Treatment of the entire mob, which exposes the entire worm population on a property, is not recommended as it will ultimately lead to widespread drench resistance through the loss of ‘refugia’. Maintaining refugia keeps a proportion of worms in the population that are susceptible to drenches which means chemicals will continue to work against worms into the future.

Treatment schemes for cattle worms are based on the class of stock and/or the management system. See also the section on treating cattle entering feedlots.

Treatment according to an Annual Program for Cattle. In regions where worms are a common cause of disease or production loss, an annual program should be developed to pre-empt the development of large populations of worm larvae on the pasture. Annual programs should be confined to classes known to be susceptible to worms (younger age groups such as weaners, yearlings and first and second calvers; as well as bulls pre-joining). These strategic programs aim to remove adult worms before seasonal conditions begin to favour worm egg development, so the ‘worm season’ starts from a low base. (For example, drenching in late summer or autumn in winter rainfall regions prevents the deposition of large numbers of worm eggs onto pasture before seasonal rains and mild temperatures begin to allow worm egg development.)

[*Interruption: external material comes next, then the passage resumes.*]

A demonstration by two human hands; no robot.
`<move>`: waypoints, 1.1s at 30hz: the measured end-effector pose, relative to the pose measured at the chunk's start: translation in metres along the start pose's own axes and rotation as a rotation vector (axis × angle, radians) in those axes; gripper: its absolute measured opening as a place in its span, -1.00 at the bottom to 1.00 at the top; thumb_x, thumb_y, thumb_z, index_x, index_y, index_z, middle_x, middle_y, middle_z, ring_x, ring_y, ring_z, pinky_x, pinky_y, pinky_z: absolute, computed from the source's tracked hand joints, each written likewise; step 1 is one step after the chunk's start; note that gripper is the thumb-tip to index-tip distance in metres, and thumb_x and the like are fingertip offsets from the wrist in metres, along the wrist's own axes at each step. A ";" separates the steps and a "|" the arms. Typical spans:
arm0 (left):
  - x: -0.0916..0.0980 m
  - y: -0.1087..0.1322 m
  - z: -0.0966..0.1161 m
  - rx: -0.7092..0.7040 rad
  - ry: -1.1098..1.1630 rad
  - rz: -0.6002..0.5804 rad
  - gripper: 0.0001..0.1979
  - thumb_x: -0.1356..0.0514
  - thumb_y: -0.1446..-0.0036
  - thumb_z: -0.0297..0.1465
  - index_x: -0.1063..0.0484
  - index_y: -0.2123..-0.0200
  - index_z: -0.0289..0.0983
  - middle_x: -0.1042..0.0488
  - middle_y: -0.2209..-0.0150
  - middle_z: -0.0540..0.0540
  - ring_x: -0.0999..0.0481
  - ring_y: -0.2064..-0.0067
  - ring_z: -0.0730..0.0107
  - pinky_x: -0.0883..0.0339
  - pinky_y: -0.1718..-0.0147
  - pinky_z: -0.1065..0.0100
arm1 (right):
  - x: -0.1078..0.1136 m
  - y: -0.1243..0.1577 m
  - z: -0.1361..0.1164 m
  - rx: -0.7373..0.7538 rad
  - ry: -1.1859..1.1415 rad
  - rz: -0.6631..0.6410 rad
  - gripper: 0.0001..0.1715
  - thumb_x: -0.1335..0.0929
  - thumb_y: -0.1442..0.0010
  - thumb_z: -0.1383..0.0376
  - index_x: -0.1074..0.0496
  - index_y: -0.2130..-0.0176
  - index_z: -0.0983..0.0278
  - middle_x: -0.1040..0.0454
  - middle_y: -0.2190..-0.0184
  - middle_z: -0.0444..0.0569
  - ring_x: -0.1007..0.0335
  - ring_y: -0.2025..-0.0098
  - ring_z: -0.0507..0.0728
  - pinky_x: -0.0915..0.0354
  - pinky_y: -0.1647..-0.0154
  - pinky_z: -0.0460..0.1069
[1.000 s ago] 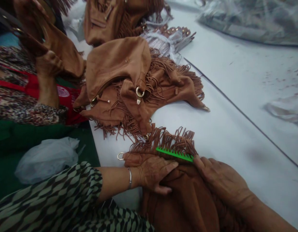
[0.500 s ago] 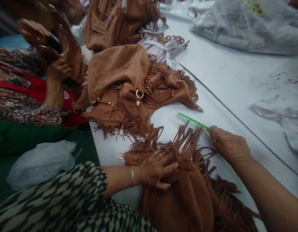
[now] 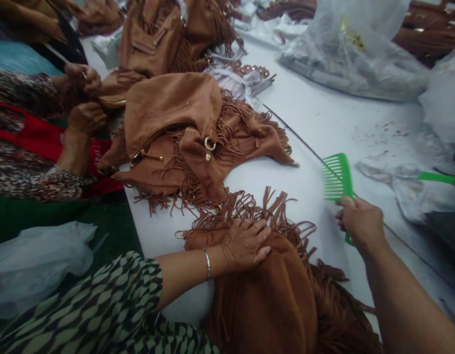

Treatment of individual animals only. If one or a few animals show signs of worms, this may reflect an individual genetic susceptibility, and treatment to those individuals with a combination drench may be sufficient. This most commonly occurs in adult breeders, where a very small number of cows may show scours while the majority of the herd are not affected. However, it is possible that others are also carrying significant worm burdens and suffering ‘sub-clinical’ (invisible) parasitism, as well as contaminating the pasture with eggs. A worm egg count of the affected mob will show whether worms are involved. Where there is a lack of nutrition being provided, and lack of clean pasture available, then this should be addressed, rather than drenching.

Targeted treatment (TT). Signs of worms, or significant worm egg counts, may occur in many animals in a herd of a particular class (often weaners/yearlings), when others of the same age do not show signs. A targeted treatment approach involves treating a proportion of the mob to reduce worm numbers. Targeted treatments are more efficient and cost-effective than treating all animals when they do not need it. This treatment scheme reduces the risk of building up drench resistance by helping to maintain refugia.

Testing the benefit of a targeted worm treatment

The following example describes how to determine if a targeted worm treatment will provide cost benefits to managing worms in your mob.

Note that pour-on treatments can be shared among cattle through social licking, so they are unsuitable for conducting production or weight gain trials.

Example of a Targeted Treatment (TT) scheme using weight gain

  • Weigh the replacement heifers or steers on treatment day.
  • Treat half the mob against worms, leaving one half untreated. This is best done using an impartial technique to decide which animals to treat, for example odd and even numbered ear-tags. This avoids any bias that might come with treating the first half of the mob as they come through the yards, or separating by heifers and steers.
  • Weigh cattle again 30, 60, or 90 days after the treatment (or at a specified time point) and compare the average weight gains of the two groups.

This approach could equally be done using milk yield instead of weight.

For milk production, a representative portion of the herd can be treated with a drench, making sure the product has a zero milk withholding period. Milk production over a period of time (which has to be from cows in the same lactation status) can be compared with equivalent un-drenched cows. Comparisons can also be made between the benefit gained from treating cows at dry-off, or during the early part of lactation.